Наказание, как правило, не влечет раскаяния, а вызывает враждебность и желание отомстить либо организовать событие, которое ухудшит положение окружающих.

Реакция имитации обнаруживает себя поразительным однообразием внешнего облика и манеры поведения молодежи в данной культурной среде. Все похожи друг на друга, но не чувствуют никакого дискомфорта от отсутствия оригинальности. Если учесть, что подростки ни за что не хотят походить на взрослых, такая смесь разнонаправленных мотивов кажется не совсем адекватной. При этом они в упор не видят свое отражение в зеркале глазами взрослых, которые безуспешно призывают: «Посмотри, чучело, на кого ты похож!»

По-видимому, нечеткость «Я-образа» на первых порах его формирования подменяет отражение воображением, так что социальные роли, которые теснятся в голове, можно проигрывать в жизни для получения информации о своих возможностях лишь в намеренно игровой ситуации, гротескно, без претензии на реальное признание, уклоняясь от ответственности, из нее (роли) вытекающей. Ведь, как известно, в мире взрослых людей нельзя безнаказанно вводить в заблуждение, изображая намерения, которые не в силах и не хочешь реализовать, недаром подростки больше всего боятся, что их примут всерьез. А если вспомнить, что в подростковом возрасте ролевые конфликты нередко разрешаются конверсионным способом (переходом психического напряжения в физическое недомогание или расстройство функций), легко понять, почему авторы, описывавшие истерию, в ее классификациях отводили место и феноменам переходного возраста.

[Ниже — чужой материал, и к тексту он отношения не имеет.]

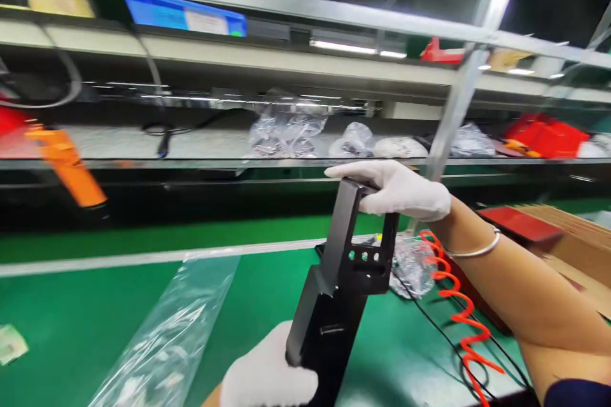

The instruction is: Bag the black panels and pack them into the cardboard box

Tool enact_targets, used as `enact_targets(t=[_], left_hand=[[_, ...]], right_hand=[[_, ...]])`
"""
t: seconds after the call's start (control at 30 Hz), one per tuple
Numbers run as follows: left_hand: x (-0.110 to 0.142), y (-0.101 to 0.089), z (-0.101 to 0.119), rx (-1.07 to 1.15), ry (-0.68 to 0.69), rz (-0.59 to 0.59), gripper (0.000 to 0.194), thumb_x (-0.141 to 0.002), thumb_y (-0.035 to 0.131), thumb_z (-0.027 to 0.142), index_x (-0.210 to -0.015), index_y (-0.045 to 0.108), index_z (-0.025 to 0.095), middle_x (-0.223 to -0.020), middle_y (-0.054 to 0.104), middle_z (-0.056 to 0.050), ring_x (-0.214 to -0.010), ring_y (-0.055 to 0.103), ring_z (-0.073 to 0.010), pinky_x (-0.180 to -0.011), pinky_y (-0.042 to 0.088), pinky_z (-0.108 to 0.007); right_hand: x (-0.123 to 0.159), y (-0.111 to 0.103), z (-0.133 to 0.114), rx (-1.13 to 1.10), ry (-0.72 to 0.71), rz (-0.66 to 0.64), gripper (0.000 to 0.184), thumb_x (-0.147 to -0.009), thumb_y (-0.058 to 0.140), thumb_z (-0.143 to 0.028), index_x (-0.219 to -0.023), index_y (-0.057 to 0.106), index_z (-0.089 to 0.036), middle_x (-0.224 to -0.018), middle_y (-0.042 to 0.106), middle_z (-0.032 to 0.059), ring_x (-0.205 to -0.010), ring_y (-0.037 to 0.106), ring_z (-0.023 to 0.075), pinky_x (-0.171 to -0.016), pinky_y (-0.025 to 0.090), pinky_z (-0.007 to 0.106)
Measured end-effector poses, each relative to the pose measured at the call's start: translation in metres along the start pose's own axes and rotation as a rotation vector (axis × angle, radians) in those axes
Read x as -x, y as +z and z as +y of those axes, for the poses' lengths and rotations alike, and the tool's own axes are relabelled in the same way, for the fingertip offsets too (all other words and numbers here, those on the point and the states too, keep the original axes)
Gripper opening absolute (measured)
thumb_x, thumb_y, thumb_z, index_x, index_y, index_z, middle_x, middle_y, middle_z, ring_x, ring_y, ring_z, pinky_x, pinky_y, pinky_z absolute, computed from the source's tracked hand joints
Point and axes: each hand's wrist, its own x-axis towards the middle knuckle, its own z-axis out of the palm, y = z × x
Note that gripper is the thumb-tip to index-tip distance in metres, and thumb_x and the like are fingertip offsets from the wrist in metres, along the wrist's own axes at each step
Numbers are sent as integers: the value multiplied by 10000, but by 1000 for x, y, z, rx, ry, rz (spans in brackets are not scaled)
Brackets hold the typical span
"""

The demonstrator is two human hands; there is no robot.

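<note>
A black metal bracket (340,279) stands tilted above the green bench, with a U-shaped frame at its top and a boxy base below. My left hand (267,375), in a white glove, grips the base from underneath at the bottom centre. My right hand (396,189), also gloved and with a bracelet on the wrist, closes over the top bar of the frame. A long clear plastic bag (176,324) lies flat on the mat to the left of the bracket.
An orange coiled hose (458,311) and black cables run under my right forearm. A cardboard box (568,235) with a red lid sits at right. An orange power screwdriver (71,168) hangs at left. Bagged parts (286,130) and a red bin (547,136) line the far shelf.
</note>
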Motion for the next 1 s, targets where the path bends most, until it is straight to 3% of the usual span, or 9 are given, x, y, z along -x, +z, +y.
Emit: enact_targets(t=[0.1,0.2,0.3,0.37,0.47,0.53,0.67,0.9,1.0], left_hand=[[2,-5,3,332,-59,-41,497,-609,771,576,-821,712,131,-721,656,-56,-659,595,-192,-624,523,-325],[3,-25,-6,655,-1,192,531,-659,822,562,-931,728,116,-866,712,-84,-770,659,-208,-754,561,-342],[1,-47,-24,894,34,591,577,-683,842,498,-1122,716,146,-1031,751,-100,-908,715,-240,-856,587,-369],[-3,-57,-39,1015,34,807,622,-644,859,468,-1172,707,175,-1091,754,-89,-930,728,-238,-881,593,-361],[-7,-58,-56,1121,-6,979,630,-634,879,447,-1185,705,197,-1128,753,-74,-950,739,-237,-913,596,-359],[-9,-51,-60,1091,-10,1003,630,-658,882,452,-1202,698,193,-1117,755,-77,-962,741,-247,-917,601,-373],[-8,-34,-55,953,1,976,666,-703,852,498,-1258,668,180,-1155,742,-102,-1025,731,-285,-919,606,-411],[-16,-21,-45,936,-74,977,673,-704,859,491,-1261,653,175,-1227,716,-116,-1093,716,-292,-1002,579,-415],[-23,-21,-47,851,-87,991,653,-699,857,504,-1214,672,148,-1188,724,-127,-1063,722,-284,-1018,568,-414]], right_hand=[[-56,36,12,-5,-96,-87,538,-746,804,-410,-1227,727,-180,-1111,736,12,-1000,716,215,-845,615,406],[-67,76,33,9,-165,48,528,-857,736,-437,-1328,659,-211,-1227,711,6,-1172,676,217,-992,560,438],[-34,140,72,-79,-53,207,476,-978,607,-491,-1378,617,-233,-1317,678,46,-1256,636,228,-1078,516,463],[2,193,99,-17,69,157,525,-974,571,-591,-1329,651,-213,-1324,671,106,-1222,654,265,-1081,520,493],[52,265,127,-80,291,-40,737,-976,424,-711,-1450,542,-160,-1359,641,186,-1202,663,302,-1042,543,524],[68,295,135,-71,394,-81,829,-931,463,-750,-1506,473,-154,-1430,588,202,-1293,601,346,-1078,501,561],[70,310,135,-1,473,-76,859,-885,542,-736,-1514,441,-160,-1408,597,196,-1283,589,383,-1042,501,573],[73,293,147,-32,496,-92,637,-1007,343,-621,-1419,511,-166,-1304,663,177,-1152,666,325,-985,539,504],[74,287,152,-134,432,-23,575,-1023,370,-597,-1411,524,-202,-1360,643,138,-1234,636,275,-1054,522,468]])
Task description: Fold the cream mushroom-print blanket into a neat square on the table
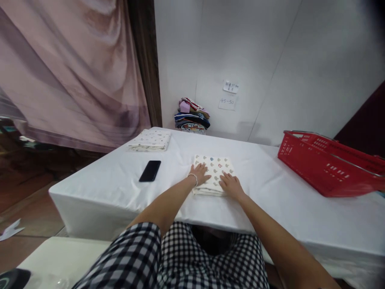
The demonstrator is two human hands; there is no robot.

Стремление эмансипироваться от фактов, сочетающееся с желанием обратить на себя внимание окружающих экстравагантным обликом (ориентироваться на внешнего наблюдателя) и сохранить дистанцию от угрозы потерять высокую самооценку, приводит к «однообразной пестроте» и бедности «репертуара». Претендуя на оригинальность, человек, не чувствующий своего «Я-образа», всегда кому-то подражает. Богатое воображение разнообразит варианты. Людей попроще тянет к эстетике контркультур, где одним внешним сходством можно «попасть в большие забияки». А так как реакция имитации охватывает всю массу подросткового населения, сводный образ выглядит достаточно примитивно. Во всяком случае, наивные подражатели криминальным традициям составляют в этом возрасте немалый процент среди уголовно осужденных.

Реакция группирования освобождает строительство внутреннего мира от давления социальных институтов. Проснувшееся стремление узнать себя требует защиты, получить которую в сложившейся системе общественных отношений с их достаточно жесткими экспектациями невозможно. Подростки инстинктивно создают стихийно возникающие группы, где чувствуют себя корпоративно обособленным островком архаичных социальных отношений, позволяющим экспериментировать и ошибаться безнаказанно.

Чтобы представить себе силы, побуждающие подростков сменить коллектив на группу неформального общения, достаточно взглянуть на роль лидера – своеобразного центра кристаллизации социальных отношений, вокруг которого они формируются. Это сверстник (группа, как правило, одновозрастная и однополая), наделенный талантом, который не был заметен в детстве и не будет востребован во взрослом состоянии, – чувствовать аффилиативную ситуацию, уметь своеобразно подытоживать эмоциональный настрой и выражать решительно то, чего другие хотят подспудно. В период тягостных сомнений относительно социальной адекватности своих оценок и стремлений (вдруг раздастся хохот жуткий в наступившей тишине) подросткам нужен, если можно так выразиться, аффилиативный щит – тот герой, который возьмет на себя инициативу обнаружить публично общие намерения. Следовать за ним не зазорно. Лидеру ничего не нужно объяснять членам группы, чтобы за ним последовали. И, кстати сказать, он, как правило, не озабочен количеством сторонников. Чаще всего он ими даже тяготится.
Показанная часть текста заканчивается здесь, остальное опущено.